For the entries below, repeat exactly each line starting with the one that contains "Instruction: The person" and going on through the one that contains "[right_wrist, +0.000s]", and no others.

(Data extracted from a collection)

════════════════

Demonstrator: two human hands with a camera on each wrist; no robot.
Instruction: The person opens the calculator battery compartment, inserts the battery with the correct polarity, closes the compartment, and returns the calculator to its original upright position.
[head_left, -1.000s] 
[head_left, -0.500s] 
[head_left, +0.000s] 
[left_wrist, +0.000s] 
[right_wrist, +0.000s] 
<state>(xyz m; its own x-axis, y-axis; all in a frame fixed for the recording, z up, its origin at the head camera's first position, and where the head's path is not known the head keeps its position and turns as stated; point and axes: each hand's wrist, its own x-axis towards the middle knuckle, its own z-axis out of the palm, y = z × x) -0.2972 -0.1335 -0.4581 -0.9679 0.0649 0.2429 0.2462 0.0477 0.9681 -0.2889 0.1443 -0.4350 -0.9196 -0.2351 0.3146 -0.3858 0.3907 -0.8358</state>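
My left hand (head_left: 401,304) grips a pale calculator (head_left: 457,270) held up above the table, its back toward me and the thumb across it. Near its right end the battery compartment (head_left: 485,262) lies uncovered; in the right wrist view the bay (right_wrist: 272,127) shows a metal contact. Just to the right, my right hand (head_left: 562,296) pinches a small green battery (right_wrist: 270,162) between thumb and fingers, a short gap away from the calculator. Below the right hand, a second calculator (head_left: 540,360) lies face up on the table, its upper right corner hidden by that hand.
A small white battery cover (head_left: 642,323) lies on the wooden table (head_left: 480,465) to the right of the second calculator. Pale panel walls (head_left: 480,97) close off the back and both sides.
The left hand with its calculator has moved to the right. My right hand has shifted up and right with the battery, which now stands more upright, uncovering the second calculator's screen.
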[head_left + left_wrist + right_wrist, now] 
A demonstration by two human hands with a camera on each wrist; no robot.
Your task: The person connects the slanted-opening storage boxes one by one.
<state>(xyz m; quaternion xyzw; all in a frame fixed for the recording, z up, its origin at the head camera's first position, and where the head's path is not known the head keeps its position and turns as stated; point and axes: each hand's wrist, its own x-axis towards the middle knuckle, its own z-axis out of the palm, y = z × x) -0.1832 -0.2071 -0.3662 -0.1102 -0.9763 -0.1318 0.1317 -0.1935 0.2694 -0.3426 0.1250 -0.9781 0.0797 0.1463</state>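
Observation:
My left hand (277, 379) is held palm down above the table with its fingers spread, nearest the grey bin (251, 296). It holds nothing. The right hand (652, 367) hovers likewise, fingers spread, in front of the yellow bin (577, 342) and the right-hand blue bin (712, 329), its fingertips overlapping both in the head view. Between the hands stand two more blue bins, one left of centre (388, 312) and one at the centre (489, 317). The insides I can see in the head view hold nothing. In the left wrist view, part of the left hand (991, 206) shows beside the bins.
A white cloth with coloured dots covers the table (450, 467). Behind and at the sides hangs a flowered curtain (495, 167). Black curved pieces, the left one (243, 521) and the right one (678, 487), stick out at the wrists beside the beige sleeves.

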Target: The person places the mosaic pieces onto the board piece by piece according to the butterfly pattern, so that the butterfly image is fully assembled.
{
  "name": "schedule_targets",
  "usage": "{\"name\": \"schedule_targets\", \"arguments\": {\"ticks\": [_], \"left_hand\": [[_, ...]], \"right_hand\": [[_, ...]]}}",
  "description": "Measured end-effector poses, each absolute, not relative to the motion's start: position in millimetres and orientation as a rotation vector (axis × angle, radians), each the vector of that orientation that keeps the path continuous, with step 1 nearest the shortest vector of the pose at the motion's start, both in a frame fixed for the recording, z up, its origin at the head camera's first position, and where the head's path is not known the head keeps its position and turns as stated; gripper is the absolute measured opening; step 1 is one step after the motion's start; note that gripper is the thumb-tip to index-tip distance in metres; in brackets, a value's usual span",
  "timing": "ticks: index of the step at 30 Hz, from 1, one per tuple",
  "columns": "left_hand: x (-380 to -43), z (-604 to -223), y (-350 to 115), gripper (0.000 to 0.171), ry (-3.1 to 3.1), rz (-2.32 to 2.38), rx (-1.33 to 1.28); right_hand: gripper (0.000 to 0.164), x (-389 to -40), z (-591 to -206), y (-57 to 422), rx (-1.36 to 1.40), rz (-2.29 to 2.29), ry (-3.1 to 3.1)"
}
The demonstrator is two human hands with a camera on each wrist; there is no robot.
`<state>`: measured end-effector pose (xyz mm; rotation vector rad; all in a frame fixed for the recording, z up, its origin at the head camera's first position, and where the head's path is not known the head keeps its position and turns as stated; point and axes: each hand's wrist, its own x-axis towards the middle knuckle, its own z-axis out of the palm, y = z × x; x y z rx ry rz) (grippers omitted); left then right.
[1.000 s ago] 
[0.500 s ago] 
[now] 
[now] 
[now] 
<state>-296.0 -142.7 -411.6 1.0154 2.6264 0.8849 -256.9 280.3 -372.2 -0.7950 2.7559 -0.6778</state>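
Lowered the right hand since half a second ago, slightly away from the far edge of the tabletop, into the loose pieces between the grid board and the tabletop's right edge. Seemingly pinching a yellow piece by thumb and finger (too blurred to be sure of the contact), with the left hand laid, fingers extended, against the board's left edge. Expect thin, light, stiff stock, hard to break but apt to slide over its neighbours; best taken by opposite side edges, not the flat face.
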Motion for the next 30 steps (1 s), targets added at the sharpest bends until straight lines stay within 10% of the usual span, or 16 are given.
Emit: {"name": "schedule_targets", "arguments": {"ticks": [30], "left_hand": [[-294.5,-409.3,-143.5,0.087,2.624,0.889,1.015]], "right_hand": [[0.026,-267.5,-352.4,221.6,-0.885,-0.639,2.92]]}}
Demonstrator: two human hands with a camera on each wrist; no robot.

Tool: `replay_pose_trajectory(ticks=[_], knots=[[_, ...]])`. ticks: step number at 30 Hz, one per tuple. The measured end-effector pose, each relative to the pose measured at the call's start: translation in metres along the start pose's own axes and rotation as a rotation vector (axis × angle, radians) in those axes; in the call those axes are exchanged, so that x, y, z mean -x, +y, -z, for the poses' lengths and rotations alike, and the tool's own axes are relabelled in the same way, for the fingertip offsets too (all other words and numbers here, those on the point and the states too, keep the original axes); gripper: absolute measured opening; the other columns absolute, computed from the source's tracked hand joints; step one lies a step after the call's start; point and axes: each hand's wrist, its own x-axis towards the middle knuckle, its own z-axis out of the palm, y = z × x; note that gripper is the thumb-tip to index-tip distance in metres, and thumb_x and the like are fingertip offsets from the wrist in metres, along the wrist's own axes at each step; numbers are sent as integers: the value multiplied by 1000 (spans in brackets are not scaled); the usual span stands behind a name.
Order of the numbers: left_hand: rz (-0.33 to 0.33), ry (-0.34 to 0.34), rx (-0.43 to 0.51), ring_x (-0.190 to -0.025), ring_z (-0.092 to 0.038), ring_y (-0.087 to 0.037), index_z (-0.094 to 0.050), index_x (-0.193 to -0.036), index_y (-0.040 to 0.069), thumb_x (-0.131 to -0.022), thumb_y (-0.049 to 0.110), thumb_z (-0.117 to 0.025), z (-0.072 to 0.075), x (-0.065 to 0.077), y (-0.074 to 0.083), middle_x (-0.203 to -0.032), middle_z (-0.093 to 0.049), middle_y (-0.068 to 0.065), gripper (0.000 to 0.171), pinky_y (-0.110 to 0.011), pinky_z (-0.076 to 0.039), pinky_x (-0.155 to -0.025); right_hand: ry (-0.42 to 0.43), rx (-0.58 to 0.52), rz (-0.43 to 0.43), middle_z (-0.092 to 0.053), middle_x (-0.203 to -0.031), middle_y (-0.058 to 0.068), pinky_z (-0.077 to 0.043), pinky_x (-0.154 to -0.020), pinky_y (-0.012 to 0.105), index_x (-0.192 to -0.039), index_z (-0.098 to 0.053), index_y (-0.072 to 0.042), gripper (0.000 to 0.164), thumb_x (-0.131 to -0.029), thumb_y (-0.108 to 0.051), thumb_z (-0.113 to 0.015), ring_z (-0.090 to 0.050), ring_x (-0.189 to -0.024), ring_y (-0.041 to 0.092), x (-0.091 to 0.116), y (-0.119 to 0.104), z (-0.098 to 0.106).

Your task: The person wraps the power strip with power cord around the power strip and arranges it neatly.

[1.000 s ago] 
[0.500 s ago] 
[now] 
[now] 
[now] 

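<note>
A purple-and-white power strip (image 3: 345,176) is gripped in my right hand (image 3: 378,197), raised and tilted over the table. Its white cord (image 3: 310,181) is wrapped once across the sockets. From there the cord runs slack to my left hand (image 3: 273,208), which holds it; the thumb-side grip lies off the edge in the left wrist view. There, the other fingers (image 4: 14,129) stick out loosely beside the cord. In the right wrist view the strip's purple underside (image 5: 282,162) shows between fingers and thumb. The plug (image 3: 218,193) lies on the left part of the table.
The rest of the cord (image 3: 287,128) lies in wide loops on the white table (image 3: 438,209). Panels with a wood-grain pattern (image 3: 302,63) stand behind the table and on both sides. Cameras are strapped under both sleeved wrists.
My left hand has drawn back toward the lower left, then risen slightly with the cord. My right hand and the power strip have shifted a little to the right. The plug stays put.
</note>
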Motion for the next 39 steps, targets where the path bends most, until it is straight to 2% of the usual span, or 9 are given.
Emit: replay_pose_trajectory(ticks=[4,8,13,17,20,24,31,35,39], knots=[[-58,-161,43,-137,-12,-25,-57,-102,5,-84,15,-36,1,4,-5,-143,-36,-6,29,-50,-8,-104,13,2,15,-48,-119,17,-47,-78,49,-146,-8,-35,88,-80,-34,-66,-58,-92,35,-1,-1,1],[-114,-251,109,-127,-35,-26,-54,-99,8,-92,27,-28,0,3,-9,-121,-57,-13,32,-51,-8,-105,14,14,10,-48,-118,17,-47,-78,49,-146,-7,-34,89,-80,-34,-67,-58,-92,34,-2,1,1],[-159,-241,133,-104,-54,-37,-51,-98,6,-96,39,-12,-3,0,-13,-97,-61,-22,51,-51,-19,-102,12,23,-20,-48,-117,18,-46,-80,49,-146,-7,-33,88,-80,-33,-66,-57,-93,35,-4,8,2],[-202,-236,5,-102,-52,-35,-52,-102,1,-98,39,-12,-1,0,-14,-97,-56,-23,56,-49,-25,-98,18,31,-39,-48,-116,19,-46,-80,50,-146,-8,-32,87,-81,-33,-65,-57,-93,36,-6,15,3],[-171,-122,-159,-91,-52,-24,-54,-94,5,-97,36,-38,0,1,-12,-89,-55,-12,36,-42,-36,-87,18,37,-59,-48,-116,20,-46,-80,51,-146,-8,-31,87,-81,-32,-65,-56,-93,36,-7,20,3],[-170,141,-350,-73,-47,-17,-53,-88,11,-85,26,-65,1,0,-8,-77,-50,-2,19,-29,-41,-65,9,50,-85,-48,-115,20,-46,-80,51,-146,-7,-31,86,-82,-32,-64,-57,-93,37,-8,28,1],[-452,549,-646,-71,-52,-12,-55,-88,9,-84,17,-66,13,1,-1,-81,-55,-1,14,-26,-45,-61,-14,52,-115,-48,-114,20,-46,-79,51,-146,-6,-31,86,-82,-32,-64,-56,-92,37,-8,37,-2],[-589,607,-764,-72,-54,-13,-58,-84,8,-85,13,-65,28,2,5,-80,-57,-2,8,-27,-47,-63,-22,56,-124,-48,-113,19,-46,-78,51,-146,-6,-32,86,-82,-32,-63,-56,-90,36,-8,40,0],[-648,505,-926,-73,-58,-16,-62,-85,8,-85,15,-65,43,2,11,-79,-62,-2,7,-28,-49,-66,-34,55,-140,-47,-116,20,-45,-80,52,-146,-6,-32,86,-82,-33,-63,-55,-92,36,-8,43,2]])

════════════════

#### [Output of the exercise]
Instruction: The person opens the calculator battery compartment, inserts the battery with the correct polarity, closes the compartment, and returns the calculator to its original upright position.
[head_left, -1.000s] 
[head_left, -0.500s] 
[head_left, +0.000s] 
[left_wrist, +0.000s] 
[right_wrist, +0.000s] 

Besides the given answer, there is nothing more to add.